Bumps II. Getting owned by "what works"
It looks like in an ideal world, bumps wouldn’t exist.
The silver medalist would be happier than the bronze medalist, free to savor being second best in the entire world. Billionaires who donate to charity would get more praise than those who don’t. A YouTuber who does something kind for entertainment would get less hate mail than when burning Lamborghinis, or whatever, for entertainment. Developers of free software would be copiously thanked. A public confession of wrongdoing would soften its hearers rather than sharpening their knives.
But we live in this world and bumps abound.
Maybe this is about what “works.”1 It might “work” to hate on Bill Gates in a way it won’t work to hate on billionaires who totally lack a social conscience. It often “works” to be deeply hurt when an intimate expresses something painful about you, in the sense of getting them to stop. It “works” for the athlete in training to focus single-mindedly on gold. But as soon as the competition ends, that entrained emotional strategy becomes a parasite on the joy and triumph that might very deservedly be enjoyed.

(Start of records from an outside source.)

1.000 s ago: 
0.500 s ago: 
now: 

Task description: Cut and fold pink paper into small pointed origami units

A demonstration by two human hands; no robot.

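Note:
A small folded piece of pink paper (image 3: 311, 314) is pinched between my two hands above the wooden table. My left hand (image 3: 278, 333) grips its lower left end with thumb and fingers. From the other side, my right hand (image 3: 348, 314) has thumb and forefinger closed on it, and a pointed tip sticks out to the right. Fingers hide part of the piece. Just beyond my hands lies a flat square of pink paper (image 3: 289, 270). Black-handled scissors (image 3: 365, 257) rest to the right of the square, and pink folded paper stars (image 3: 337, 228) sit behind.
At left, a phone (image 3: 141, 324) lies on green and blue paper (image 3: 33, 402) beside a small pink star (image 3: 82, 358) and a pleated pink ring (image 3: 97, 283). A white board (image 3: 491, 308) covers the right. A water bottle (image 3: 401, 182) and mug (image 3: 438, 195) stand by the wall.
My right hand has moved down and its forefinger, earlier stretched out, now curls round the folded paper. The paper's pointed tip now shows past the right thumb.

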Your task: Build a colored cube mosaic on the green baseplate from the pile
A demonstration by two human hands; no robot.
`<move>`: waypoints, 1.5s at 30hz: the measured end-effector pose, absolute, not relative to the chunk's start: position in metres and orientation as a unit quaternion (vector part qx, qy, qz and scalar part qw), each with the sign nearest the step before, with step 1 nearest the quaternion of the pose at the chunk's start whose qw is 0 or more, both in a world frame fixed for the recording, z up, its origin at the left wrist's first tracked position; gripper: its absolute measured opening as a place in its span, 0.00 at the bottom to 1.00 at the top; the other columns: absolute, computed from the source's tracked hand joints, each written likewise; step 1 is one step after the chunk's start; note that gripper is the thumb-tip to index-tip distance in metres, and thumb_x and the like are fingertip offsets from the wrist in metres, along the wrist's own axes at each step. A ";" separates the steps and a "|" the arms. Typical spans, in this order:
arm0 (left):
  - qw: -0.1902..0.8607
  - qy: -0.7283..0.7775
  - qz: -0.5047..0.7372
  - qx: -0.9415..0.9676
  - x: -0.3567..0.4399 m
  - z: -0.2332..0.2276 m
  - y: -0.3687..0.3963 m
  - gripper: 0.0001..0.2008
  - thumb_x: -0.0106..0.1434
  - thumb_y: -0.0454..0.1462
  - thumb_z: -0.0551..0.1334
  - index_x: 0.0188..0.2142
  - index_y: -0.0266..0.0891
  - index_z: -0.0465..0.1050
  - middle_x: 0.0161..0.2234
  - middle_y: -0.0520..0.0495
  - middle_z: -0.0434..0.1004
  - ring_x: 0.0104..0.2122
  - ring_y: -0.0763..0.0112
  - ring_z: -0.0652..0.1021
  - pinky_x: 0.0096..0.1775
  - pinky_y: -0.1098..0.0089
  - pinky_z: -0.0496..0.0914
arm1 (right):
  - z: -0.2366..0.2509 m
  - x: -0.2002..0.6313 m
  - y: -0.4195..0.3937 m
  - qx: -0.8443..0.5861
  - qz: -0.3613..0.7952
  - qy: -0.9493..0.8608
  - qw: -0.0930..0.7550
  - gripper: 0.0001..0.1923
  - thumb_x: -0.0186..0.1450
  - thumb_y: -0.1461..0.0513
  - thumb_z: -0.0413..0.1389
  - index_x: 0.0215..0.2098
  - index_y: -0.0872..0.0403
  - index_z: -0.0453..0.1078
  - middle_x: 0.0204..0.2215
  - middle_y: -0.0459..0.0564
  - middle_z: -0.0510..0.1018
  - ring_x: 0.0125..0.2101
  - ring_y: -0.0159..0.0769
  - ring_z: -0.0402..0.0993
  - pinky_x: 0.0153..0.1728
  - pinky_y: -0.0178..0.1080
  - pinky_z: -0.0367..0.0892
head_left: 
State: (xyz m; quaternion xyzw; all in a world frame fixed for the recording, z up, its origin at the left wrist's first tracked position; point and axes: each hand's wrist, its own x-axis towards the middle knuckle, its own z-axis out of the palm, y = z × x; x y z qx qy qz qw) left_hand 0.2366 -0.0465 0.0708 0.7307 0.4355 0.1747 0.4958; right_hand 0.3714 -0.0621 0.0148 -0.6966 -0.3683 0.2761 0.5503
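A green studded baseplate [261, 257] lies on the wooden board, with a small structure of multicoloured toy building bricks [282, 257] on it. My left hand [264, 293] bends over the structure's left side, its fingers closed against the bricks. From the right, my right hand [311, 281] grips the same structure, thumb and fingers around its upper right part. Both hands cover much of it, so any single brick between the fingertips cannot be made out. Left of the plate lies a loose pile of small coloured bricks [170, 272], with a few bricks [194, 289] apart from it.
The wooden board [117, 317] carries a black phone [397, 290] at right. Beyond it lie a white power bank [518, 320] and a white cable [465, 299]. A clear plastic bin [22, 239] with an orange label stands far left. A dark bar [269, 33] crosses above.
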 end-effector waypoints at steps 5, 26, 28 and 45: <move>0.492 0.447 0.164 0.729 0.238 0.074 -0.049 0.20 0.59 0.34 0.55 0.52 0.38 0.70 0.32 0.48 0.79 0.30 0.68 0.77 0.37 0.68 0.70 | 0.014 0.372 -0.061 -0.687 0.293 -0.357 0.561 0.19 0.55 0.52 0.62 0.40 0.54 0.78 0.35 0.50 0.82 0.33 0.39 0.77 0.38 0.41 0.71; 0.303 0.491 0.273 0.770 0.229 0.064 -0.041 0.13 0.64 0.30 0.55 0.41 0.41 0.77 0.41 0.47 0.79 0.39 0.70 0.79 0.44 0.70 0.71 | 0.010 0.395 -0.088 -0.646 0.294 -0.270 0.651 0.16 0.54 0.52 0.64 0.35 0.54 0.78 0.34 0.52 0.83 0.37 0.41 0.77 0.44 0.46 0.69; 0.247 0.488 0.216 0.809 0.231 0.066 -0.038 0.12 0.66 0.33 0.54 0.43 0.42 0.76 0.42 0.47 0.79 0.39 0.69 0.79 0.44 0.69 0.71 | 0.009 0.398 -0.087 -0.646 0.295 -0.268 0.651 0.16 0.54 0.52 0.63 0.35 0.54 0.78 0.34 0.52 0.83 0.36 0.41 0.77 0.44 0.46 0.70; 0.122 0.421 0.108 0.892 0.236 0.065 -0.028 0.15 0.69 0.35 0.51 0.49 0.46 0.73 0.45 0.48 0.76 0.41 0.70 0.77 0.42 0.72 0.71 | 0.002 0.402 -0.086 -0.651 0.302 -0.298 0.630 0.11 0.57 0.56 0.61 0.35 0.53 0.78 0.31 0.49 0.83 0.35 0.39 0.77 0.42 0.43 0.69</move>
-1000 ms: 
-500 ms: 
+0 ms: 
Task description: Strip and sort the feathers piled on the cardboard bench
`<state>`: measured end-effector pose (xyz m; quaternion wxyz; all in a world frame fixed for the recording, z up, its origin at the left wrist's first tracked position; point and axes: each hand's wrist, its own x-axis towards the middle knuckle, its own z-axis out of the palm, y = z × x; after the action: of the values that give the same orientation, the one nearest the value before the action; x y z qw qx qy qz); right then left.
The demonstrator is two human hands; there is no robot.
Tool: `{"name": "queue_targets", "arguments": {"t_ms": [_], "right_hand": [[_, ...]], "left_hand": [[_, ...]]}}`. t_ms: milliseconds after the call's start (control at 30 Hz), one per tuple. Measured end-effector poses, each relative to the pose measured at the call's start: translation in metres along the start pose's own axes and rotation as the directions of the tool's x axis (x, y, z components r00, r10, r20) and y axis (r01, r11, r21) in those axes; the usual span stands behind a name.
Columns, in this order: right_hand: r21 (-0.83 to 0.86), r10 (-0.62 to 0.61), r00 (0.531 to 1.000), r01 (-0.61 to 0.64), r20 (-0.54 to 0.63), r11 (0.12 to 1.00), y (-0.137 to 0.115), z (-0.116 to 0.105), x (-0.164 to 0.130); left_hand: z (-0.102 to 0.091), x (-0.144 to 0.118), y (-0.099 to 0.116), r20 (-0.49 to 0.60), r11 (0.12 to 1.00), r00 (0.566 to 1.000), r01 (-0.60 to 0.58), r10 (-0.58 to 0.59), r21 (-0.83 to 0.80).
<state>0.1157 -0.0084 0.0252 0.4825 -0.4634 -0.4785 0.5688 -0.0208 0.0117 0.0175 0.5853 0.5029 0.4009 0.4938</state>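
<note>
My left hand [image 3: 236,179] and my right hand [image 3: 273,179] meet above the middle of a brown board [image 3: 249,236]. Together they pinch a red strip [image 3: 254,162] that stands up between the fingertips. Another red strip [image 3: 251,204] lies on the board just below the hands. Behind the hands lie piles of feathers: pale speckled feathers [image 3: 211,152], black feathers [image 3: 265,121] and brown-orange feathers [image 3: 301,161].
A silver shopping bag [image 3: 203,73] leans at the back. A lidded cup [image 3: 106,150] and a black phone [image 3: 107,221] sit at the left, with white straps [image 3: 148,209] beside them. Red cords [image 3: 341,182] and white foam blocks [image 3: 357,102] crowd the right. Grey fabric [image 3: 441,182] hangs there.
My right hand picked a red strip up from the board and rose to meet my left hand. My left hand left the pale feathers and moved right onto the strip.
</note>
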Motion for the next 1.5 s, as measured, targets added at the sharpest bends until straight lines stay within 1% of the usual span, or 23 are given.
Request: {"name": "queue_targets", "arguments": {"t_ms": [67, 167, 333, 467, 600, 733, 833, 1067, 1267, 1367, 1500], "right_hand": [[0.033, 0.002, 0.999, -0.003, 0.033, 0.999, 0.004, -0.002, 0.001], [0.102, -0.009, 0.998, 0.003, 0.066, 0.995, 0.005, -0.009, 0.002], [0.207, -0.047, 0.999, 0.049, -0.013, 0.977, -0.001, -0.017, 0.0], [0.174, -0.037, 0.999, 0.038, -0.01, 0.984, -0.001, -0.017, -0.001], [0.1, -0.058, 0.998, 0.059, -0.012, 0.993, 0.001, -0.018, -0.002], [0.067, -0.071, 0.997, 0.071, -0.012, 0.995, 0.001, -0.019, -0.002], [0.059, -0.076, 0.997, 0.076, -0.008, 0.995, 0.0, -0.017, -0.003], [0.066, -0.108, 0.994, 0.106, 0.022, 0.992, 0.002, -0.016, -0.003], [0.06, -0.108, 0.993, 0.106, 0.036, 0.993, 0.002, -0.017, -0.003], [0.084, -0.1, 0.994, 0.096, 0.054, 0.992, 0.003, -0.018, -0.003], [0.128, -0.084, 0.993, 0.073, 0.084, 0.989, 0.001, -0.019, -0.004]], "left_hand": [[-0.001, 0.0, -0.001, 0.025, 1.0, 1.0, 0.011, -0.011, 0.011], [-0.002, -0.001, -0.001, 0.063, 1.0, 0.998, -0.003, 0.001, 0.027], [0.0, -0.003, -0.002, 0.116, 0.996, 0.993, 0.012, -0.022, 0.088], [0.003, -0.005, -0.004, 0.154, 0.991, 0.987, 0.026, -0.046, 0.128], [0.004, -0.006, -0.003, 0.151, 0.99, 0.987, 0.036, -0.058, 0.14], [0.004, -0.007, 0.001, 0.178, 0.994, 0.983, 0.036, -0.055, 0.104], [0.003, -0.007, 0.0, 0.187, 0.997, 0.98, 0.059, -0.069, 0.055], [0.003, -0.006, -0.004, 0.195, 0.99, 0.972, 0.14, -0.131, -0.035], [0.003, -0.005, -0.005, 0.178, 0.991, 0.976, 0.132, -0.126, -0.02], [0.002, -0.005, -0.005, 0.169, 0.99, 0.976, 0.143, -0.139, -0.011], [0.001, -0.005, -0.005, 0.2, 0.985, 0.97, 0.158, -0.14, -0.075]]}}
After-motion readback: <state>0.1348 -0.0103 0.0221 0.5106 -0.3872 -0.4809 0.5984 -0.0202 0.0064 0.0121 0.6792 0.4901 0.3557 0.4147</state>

Scarily, these emotional programs might be easily installed but not as easily removed— at least, not without the right combination of ability/intent/support.
Again, importantly, this is often not a conscious decision. After a point, it may just feel like what the brain wants to do. It just wants to milk Gates.
Another example: people often feel spite for the weak, wanting to punish those who are easier to punish. Those who are more powerful and harder to punish can elicit respect.
This might feel foreign. But the mental motion of “I can [hurt them], therefore I want to” is just the even more pernicious flipside of the cognitive dissonance that leads to sour grapes: “I can’t, therefore I don’t want to.”
Like it or not, our desires are sensitive to our instinctive assessment of what’s possible, of which buttons feel pressable. The camel’s nose parable. Give them an inch and they’ll take a mile. This recognition has been in the commons for centuries.
An entire human body and will can be taken over just to press a button that feels pressable— and often won't be taken over for buttons that feel too hard to press.
Unconscious matters
Maybe you’ve had one of these moments. Something’s happened between you and another person and you feel deeply hurt. Your emotional arms are tightly crossed, eyes down. Suddenly, in a flash, it’s obvious to you that you’re sustaining this feeling. You want to punish the other person. Or soften them into sympathy. Or deflect attention from the way you were wrong. Your wounded dejection felt grippingly real a second before. Suddenly— and maybe for only an instant— you see that you’re manufacturing this state to do a job for you. While you see it, you have a choice that didn’t exist for you before.
For a strategy to work best, it can’t be conscious. The confusion about how you feel must go deep. If it's identifiable as voluntary, it doesn't work as well and might not work at all. If someone admits (even to themselves): "I’m not actually angry, I'm only angry because that's what I expect to work," the strategy is disarmed. It would be hard to stay angry if anger was fully recognized as instrumental. (Of course, depending on all sorts of things, a person might double down even harder on their strategy, churning out even more negative feelings to cancel or get away from what they just saw.) If a strategy is ever acknowledged aloud, it definitely won’t work. It stops being “real.” An otherwise forceful argument could dissolve in laughter.
Often we don’t glimpse our strategies at all.
For example, criticizing an intimate partner is a common strategy to change them. Over time, the person using the strategy just becomes more critical.
Expressions of insecurity evoke care and sympathy; over time, the actual experience of insecurity may happen more and more, since that is where care can be found. The person suffering insecurity is unlikely to guess they might be involved in generating it— with a deep invisible aim, almost as if there’s a conspiracy against resolution— because their partner’s reassurance is so rewarding.
Someone I know talks about the phenomenon of being unable to enjoy one’s own cooking. It is useful to put on a little Chef’s Hat while you’re making food. Taste the soup, add salt, try fish sauce, be critical. But once you sit down to eat, you want to be able to take the hat off! You have to see and exit your strategy to become the eater who enjoys the food.
Our strategies are at our sides yet we often never see their faces, maybe barely catch a shadow of their shape like a stranger on the street. Bumps don’t even seem like weird aberrations, they seem natural and obvious. We feel feelings, think thoughts and say sentences to try to change reality— all while thinking they are reality, that they innocently and truly map what is real.
So we see it’s incredibly easy to confuse
who you are with
your strategy to get what you want.
And this confusion is a prime way to undermine your own autonomy– and lose choice. When we confuse self with strategy, we no longer own our tools.
Instead, they own us.
Not to imply that there’s a single underlying explanation for every kind of bump.